Пугачев водил взором по этой чужой ему реке, прислушивался к тягучей родной песне, ему вспоминался вольный Дон, сердце его облилось тоской по родине. «Домой, домой», – стучало серще.
Вечером, проглядывая в библиотеке замка берлинские газеты за годы войны, Чернышев шумно негодовал. Помимо массы дерзких и каверзных карикатур на русских полководцев, казаков, Елизавету, его особо злили наглые поклепы на жестокость и варварство русского воинства. То мы в каком-то местечке по локоть отрубили руки трем почтенным старикам, то добывали кинжалами из чресла беременных женщин еще не родившихся младенцев, то, вытащив из церкви престарелого пастора, обмотали его соломой и живьем сожгли.

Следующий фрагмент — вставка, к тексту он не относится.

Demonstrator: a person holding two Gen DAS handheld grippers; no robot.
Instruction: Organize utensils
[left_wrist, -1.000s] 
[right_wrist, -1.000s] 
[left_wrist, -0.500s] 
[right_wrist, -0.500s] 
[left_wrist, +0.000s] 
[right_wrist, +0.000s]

– Ну, я им, этим газетирам, завтра праздничек устрою… Диатрибы проклятые, – проговорил Чернышев и отшвырнул газеты.
Утром следующего дня к плацу перед замком, где еще при отце Фридрихе II был цветущий сад (Люстгартен), со всех сторон спешил оповещенный о небывалом зрелище народ. Было воскресенье. Во всю длину плаца вытянулись в две шеренги солдаты, у каждого в руке пучок розог. В середине – бледные, растерянные сотрудники всех столичных газет, листовок и журналов. Тут же – высокая виселица с веревкой. Под виселицей пылал костер. Возле костра, наступив сапогом на кипу газет, стоял в красной рубахе и широкополой шляпе рослый палач. Чернышев с «першпективной» трубой в руке наблюдал эту картину из распахнутого окна замка.
Раздалась команда. Пять барабанов забили дробь. Палач, пачку за пачкой, стал швырять в огонь газетные листы… Капралы и казаки начали стаскивать с газетиров одежду. Газетиры дрожали.
Заиграл рожок. Бой барабанов прекратился. Адъютант графа Чернышева верхом на статном белом коне поднял руку. Весь плац погрузился в мертвое молчание. Взоры всех были устремлены на адъютанта. Громко, на немецком языке, адъютант объявил:
– За бесчестную клевету и грязную ложь, коими собранные газетиры на протяжении всей войны порочили Россию и ее славную армию, надлежит их прогнать сквозь строй.
Приговоренные пришли в трепет, стали что-то лепетать, стали приводить в свое оправдание жалкие доводы: «Мы действовали под давлением хозяев», – иные упали на колени и, обращаясь к адъютанту, молили о пощаде.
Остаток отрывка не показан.